General information
- Type: Two seat biplane
- National origin: France
- Manufacturer: Caudron
- Status: retired
- Number built: 2

History
- First flight: 28 January 1911
- Developed from: Caudron Type A

= Caudron Type B =

The Caudron Type B was a 1911 development of the earliest Caudron type, the Caudron Type A, with a nacelle style fuselage and more powerful engine. Initially an equal span biplane, it was modified into a sesquiplane.

==Design and development==
Pilots of the earliest Caudron aircraft, the Caudron Type A, sat unprotected on the wing. One Type A placed the tractor engine and pilot within a short, unskinned nacelle frame, mounted above the lower wing and the Type Abis introduced a similar but enclosed nacelle with an open cockpit. This became the standard arrangement on Caudron's twin-boom biplanes from the Type B to the Caudron Type F and, with minor modification, through to the widely used World War I Caudron G.3.

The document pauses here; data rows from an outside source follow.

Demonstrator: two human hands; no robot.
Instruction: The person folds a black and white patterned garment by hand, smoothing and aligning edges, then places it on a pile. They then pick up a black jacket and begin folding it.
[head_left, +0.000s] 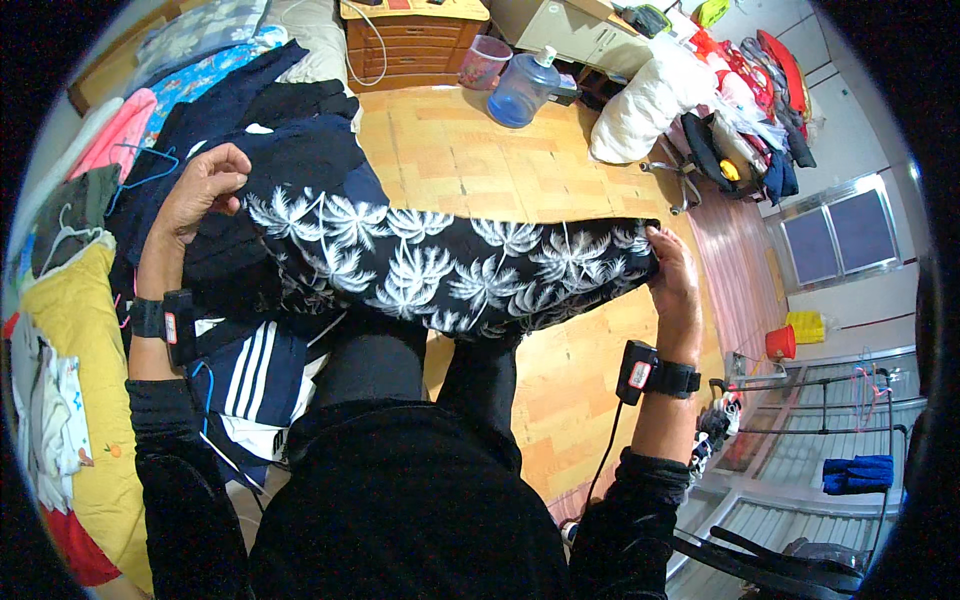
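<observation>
A black cloth garment with white palm trees (457, 270) is stretched across in front of me, above my knees. My left hand (214, 180) grips its left end, at a corner, with the fingertips pinched together. At the right end my right hand (671, 262) holds the other corner between thumb and fingers. Under and behind the left part lie dark clothes (300, 150) on the bed. A navy garment with three white stripes (259, 367) is beside my left thigh, near a blue hanger (208, 390).
Left are a yellow quilt (82, 322) and another blue hanger (154, 152). Ahead stand a wooden drawer cabinet (416, 52), a pink bin (485, 60) and a large water bottle (523, 90). A white bundle (645, 105) lies by a loaded chair; a drying rack (825, 431) stands at right.
</observation>
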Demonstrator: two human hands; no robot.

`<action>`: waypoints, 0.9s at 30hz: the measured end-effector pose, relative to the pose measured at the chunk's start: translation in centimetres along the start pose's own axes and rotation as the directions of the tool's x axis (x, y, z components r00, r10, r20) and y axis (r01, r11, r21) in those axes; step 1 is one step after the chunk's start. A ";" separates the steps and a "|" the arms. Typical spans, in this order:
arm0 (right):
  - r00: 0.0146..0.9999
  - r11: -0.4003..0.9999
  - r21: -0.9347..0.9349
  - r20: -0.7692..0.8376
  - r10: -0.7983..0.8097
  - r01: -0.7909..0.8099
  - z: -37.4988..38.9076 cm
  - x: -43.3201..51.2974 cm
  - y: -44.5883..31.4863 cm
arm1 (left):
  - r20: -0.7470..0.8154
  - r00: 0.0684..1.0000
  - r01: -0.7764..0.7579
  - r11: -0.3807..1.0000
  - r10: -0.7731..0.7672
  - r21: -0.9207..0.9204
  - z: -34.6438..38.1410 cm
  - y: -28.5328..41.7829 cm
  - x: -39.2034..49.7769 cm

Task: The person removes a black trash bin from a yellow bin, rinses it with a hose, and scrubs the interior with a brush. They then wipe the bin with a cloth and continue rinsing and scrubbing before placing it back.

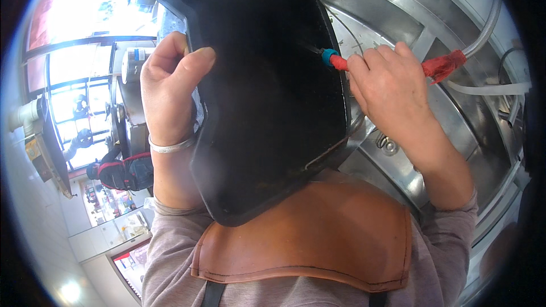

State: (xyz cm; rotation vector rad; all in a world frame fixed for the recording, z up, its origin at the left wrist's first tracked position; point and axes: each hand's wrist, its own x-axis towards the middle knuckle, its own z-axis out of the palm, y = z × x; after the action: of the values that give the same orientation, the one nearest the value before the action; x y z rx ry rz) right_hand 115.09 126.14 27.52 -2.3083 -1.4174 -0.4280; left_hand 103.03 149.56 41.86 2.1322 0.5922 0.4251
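A large black tray-like panel (268,94) with a raised rim and a wire along its edge is tilted up in front of my chest. My left hand (175,81) grips its left rim, thumb on the black face. In my right hand (388,76) is a water hose (443,66) wrapped in red, with a teal ring near its tip. A thin spray leaves the tip and meets the panel's right part. The hose's braided length runs off to the upper right. The fingers behind the left rim are partly hidden.
Behind the panel lies a stainless steel sink (431,136) with a drain fitting (390,146) and scattered bits. A white pipe (490,89) crosses the sink's right side. A brown apron (307,238) covers my chest. A dark backpack (128,171) is at the left.
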 end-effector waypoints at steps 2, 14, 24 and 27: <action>0.993 0.994 0.078 0.093 -0.079 0.072 -0.3 -0.2 0.2 | 0.003 1.000 -0.002 0.999 0.002 0.038 -0.2 0.2 0.0; 0.967 0.973 0.027 -0.111 0.229 -0.227 2.4 1.1 1.4 | 0.013 0.999 0.040 0.998 -0.039 -0.045 0.0 0.6 -0.1; 0.949 0.897 0.443 -0.276 0.149 -0.012 0.4 3.9 -1.6 | -0.012 0.990 0.128 0.941 -0.138 -0.314 -2.1 1.0 -0.7; 0.939 0.882 0.471 -0.317 0.133 0.034 -0.3 4.9 -2.3 | -0.033 0.985 0.143 0.902 -0.171 -0.407 -2.6 1.1 -1.4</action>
State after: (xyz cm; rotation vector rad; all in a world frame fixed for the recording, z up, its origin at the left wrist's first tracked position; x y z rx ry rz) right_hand 115.18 130.73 30.36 -1.7713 -1.1345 -0.3925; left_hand 100.82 149.95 44.12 1.6674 0.6484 0.4846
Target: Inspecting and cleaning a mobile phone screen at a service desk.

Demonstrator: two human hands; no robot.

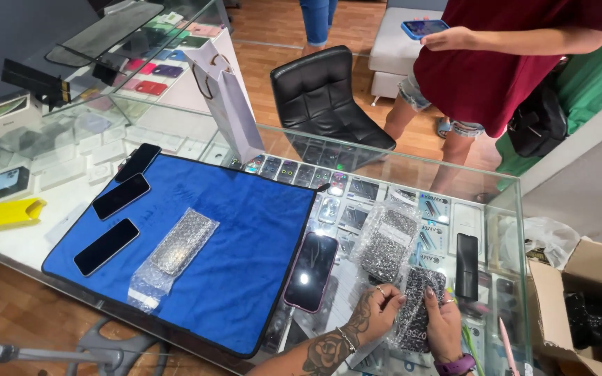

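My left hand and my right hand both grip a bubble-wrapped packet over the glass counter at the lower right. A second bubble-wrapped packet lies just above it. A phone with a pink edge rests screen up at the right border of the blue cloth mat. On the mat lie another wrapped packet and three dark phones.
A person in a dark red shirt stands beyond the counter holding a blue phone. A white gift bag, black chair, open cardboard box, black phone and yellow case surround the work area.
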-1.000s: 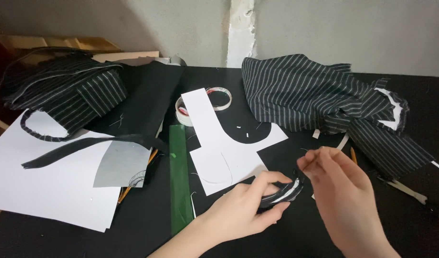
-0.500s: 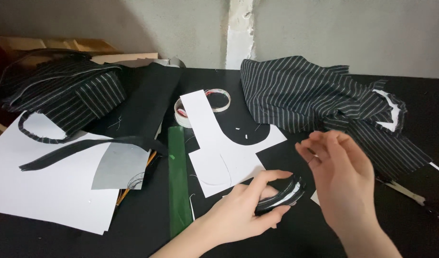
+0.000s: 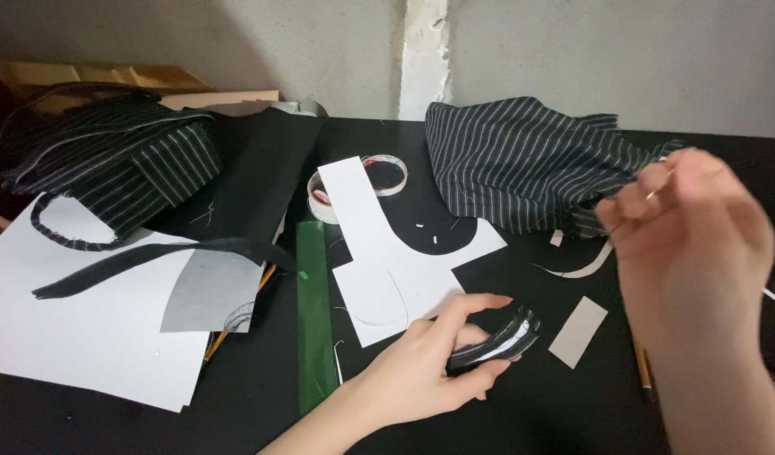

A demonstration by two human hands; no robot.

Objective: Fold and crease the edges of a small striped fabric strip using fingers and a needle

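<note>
— Seen near the green ruler (image 3: 314,312)?
— Left hand (image 3: 421,371), just right of it, pinching a small folded striped fabric piece (image 3: 493,341) between thumb and fingers.
— And further right of the ruler?
— Right hand (image 3: 699,253), raised and blurred, fingertips pinched together; hard to tell on what.
— Anything touching the ruler?
— White paper pattern (image 3: 396,253) along its right edge, tape rolls (image 3: 358,185) just beyond its far end.
— Left of it?
— Grey cut piece (image 3: 206,291), white sheet (image 3: 84,329), striped bundle (image 3: 117,164).

Black white-pinstriped cloth (image 3: 522,160), green ruler (image 3: 314,312), white paper pattern (image 3: 387,253), grey card (image 3: 579,331), black tabletop (image 3: 707,421).
</note>
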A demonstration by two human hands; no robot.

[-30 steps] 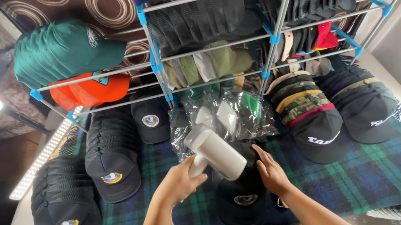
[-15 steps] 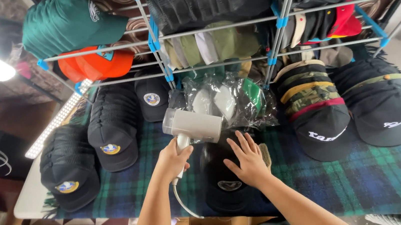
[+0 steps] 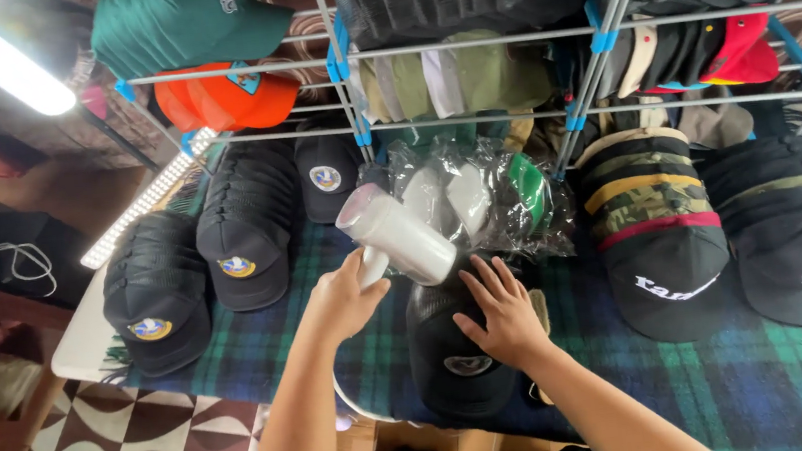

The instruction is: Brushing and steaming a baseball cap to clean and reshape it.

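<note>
White steamer (image 3: pixel 394 233) in closed left hand (image 3: pixel 344 300); flat right hand (image 3: pixel 498 312) on black cap (image 3: pixel 449 366).

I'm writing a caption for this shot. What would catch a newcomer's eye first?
Most striking is the white handheld steamer at centre, held by the left hand over a black cap that the right hand presses flat. Around them, stacks of dark caps cover a green plaid cloth. An orange cap glows on the wire rack above.
</note>
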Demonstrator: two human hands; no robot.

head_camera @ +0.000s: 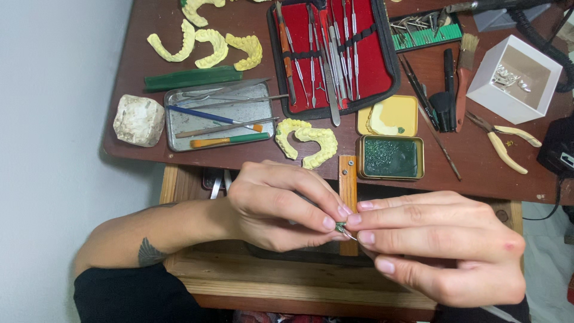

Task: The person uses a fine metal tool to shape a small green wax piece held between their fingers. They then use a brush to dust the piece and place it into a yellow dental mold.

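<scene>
The dark brown wooden table (pixel 179 157) fills the upper view, its top matte and worn. On it lies a black case with red lining (pixel 335 57), holding a row of slim steel dental instruments under elastic straps. To the left sits a shallow metal tray (pixel 179 122) with a blue-handled tool, an orange-and-green one and plain steel picks. Beside it rests a rough, chalky white plaster lump (pixel 139 119). Pale yellow dental casts (pixel 306 142), horseshoe shaped with bumpy tooth rows, lie at the table's front edge, more of them at the back. A small rectangular tin of dark green wax (pixel 390 157) stands to the right, a white open box (pixel 515 78) and cream-handled pliers (pixel 501 140) further off.

Below the table edge, the left hand (pixel 278 206) and right hand (pixel 439 245) meet over a wooden bench pin. Both are closed in a fingertip pinch on a tiny green wax piece (pixel 341 226), glossy and mostly hidden between thumb and forefinger tips; a thin metal point juts beneath it.
</scene>
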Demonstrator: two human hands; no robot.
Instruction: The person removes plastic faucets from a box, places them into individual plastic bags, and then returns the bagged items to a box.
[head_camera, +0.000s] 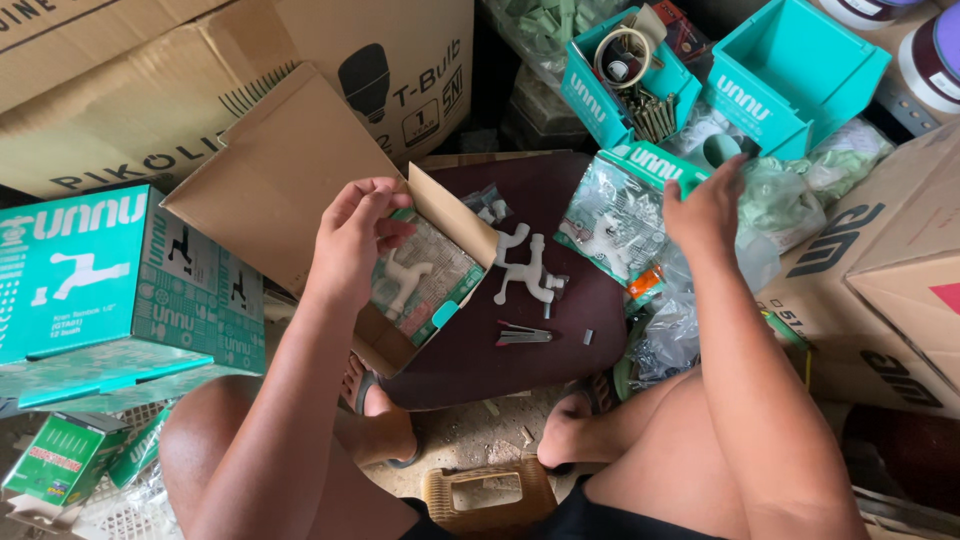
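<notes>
Packaged white tap (418, 282), sealed in clear plastic under a teal header card, sits at the centre of the frame, half inside an open brown carton (300, 170). Our left hand (352, 240) curls over its upper edge, fingers closed on the pack, which lies tilted in the carton's mouth. Our right hand (708, 205), in the upper right, pinches the teal top of a second bagged tap (620, 215), lifting it by the stiff card so that the bag hangs free. On the dark round counter (590, 330) between them lie two loose white taps (530, 270) and a small stapler (522, 335), near both hands. Teal bins (790, 80) with screws and tape stand along the top edge, and a large teal printed box (110, 280) fills the left.
</notes>
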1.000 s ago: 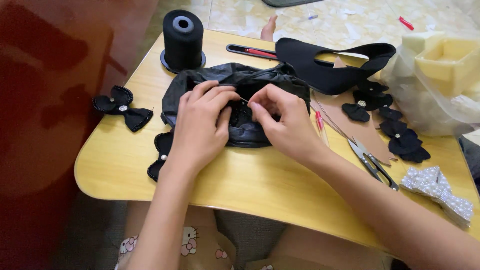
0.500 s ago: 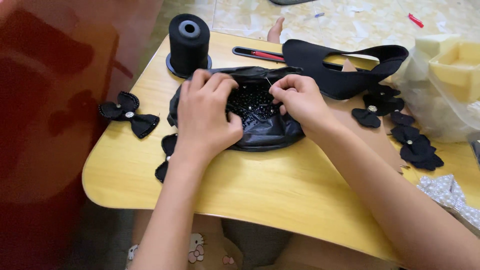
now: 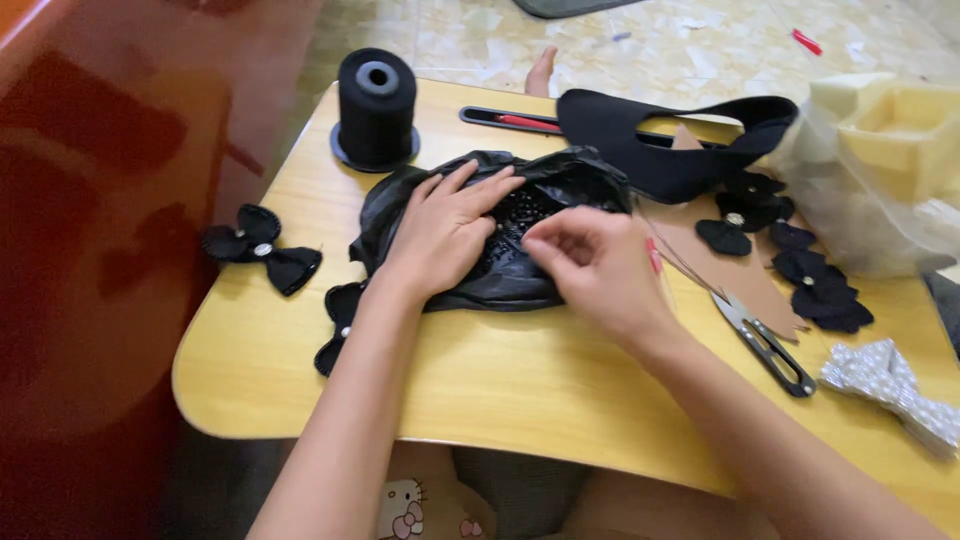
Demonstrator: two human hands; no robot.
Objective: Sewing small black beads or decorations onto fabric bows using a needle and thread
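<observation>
A crumpled black plastic bag (image 3: pixel 570 180) lies open in the middle of a small wooden table (image 3: pixel 500 390), with small black beads (image 3: pixel 515 215) showing inside it. My left hand (image 3: pixel 445 230) lies flat on the bag's left side, fingers spread, pressing it down. My right hand (image 3: pixel 590 265) hovers over the bag's right part with thumb and fingertips pinched together above the beads; whether something tiny sits between them I cannot tell.
A black thread spool (image 3: pixel 376 108) stands at the back left. Black fabric bows (image 3: pixel 262 248) lie left and right (image 3: pixel 820 285). Thread snips (image 3: pixel 765 345), a silver bow (image 3: pixel 890 385), a black fabric piece (image 3: pixel 670 150), brown paper (image 3: pixel 720 250) and a clear bag with foam (image 3: pixel 880 170) are right.
The view has shifted so the table sits lower and farther right. My right hand has drawn back from the bag's far edge to its near right side, fingers pinched.
</observation>
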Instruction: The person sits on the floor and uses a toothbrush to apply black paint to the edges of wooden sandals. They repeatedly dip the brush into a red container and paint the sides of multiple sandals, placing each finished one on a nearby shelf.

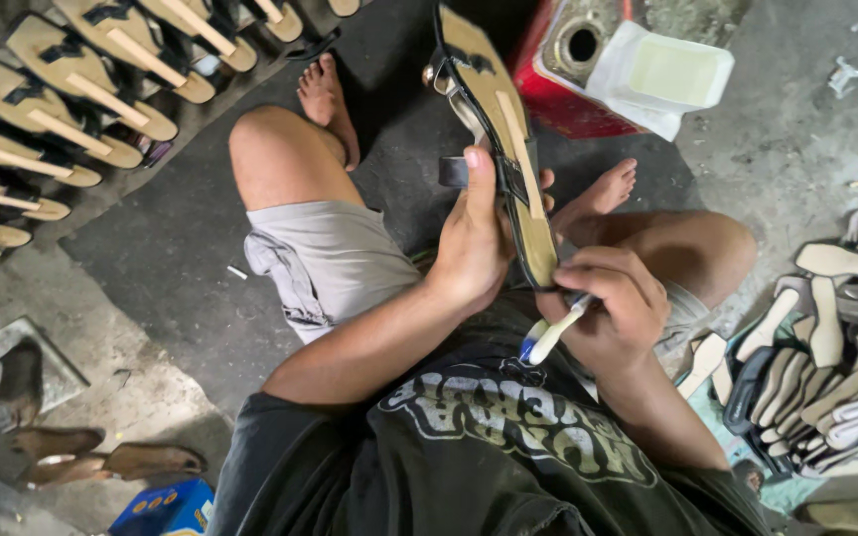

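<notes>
Floor: the grey concrete floor [806, 149] was bare and dirty, and the person sat on it with both knees bent and the feet far from the camera.
Rows at far left: many finished sandal soles [62, 109] lay side by side in rows, each tan with a pale strip along the middle.
Pile at right: a heap of loose insole pieces [836, 357], pale and dark, lay near the right knee.
Can: a red metal can [568, 69] stood at the far side, with a white plastic container [662, 74] leaning on it.
Sandal: the sandal [508, 149] was in the middle, held up on its edge above the lap, toe end pointing far, black strap at its left side.
Left hand: the left hand [474, 238] was closed around the middle of the sandal, the thumb pressed upward along the sole, the fingers hidden behind it.
Right hand: the right hand [613, 303] was curled tight around a small brush [548, 337] with white handle and blue end; the tip touched the near end of the sandal.
Step in hand: it seemed to be the brushing of the heel end of the sole, probably with glue.
Next move: I judge it called for a steady left grip and short strokes going along the sole edge.
</notes>
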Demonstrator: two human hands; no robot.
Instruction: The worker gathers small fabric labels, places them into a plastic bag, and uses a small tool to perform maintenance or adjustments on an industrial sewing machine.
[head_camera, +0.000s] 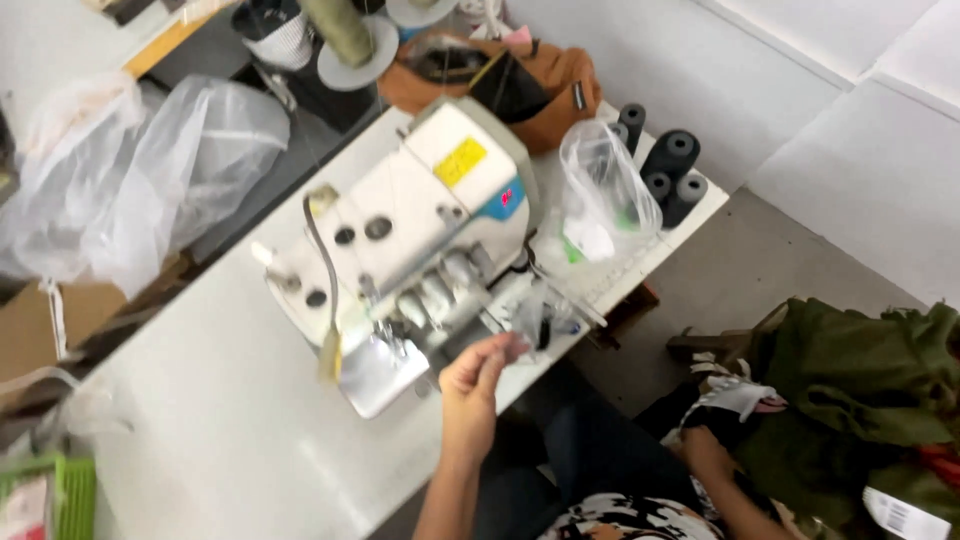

In its original form, the Type B was an equal span, wire braced two bay biplane, though the inner bay was only about half the width of the outer. The two spar fabric covered wings had the same rectangular plan apart from angled tips. There was no stagger, so the three sets of parallel interplane struts were parallel and vertical; the innermost pair defined the centre section and supported the nacelle with the assistance of further cabane struts. The rear spar was ahead of mid-chord, leaving the ribs in the rear part of the wing flexible and allowing roll control by wing warping. A second Type B, the B2 which appeared in August 1911 with similar wings, was six months later modified into a sesquiplane with an upper wing span of 11.6 m, a lower span of 7.30 m and a total wing area of 32 m2. The upper overhang was supported by parallel, outward leaning struts from the bases of the outer interplane struts. Many later Caudron designs were similarly braced sesquiplanes.

The nacelle was a simple, flat sided structure with the 50 hp Gnome Omega rotary engine in the front. A 50 hp Anzani 6-cylinder radial engine may also have been fitted. There was a transversely mounted, cylindrical fuel tank behind the engine, its upper half visible at the front of the open cockpit. Initially the Caudron catalogue described the type B as a three-seater, then as a two-seater, with the pilot always in the extreme rear of the nacelle. Photographs show the B in its earliest form with two aboard, then later, after another tank had been fitted in the gap between the nacelle and lower wing, with three.

The empennage of the type B was supported on a pair of girders arranged parallel to one another in plan. The upper girder members were attached to the upper wing spars at the tops of the innermost interplane struts and the lower ones ran under the lower wing, mounted on interplane strut extensions. These lower members, which supported the aircraft on the ground as skids, each carried twin landing wheels and curved upwards ahead of them, strengthened by diagonal struts back to the forward interplane strut under the wing. Behind the wing the upper and lower members converged to the rear. There were three vertical cross braces on each girder but the only lateral inter-girder struts were near the tail, though there was wire bracing. The broad chord, roughly rectangular, warping tailplane was mounted a little below the upper girder member. Above it, a pair of rectangular rudders were separated by one third of the tailplane span.

The Type B first flew on 28 January 1911. The European Circuit competition which started in June 1911 involved flights between towns in France, Belgium, the Netherlands and England. Duval took part with the Caudron Type Abis but had to abandon it towards the end of the fifth stage, near Brussels. He collected the Type B from the Caudron factory at Rue on 4 July and flew it via Calais to Brighton and Dover, destinations on the English part of the circuit.

In 1912 the B2 was bought by Auguste Maïcon who announced that on 16 February he would begin a flight to Porto Maurizio and thence to Nice. Details of his journey are not known but on 18 August he flew from Allasio, some 13 mi from Porto Maurizio, to Nice, a flight of 150 km.

Another but unrelated Type B appeared in Caudron's 1912 catalogue, the Type B Multiplace. It was a large three-bay biplane with wings of unequal span and, uniquely for Caudrons of the period 1910–1915, a conventional enclosed, full length fuselage. As the name asserts, it was intended to carry several passengers.

==Variants==
- Type B
  Originally equal span wing, later modified to sesquiplane. 1 built.
- Type B2
  Similar to B, with similar later wing modifications. 1 built.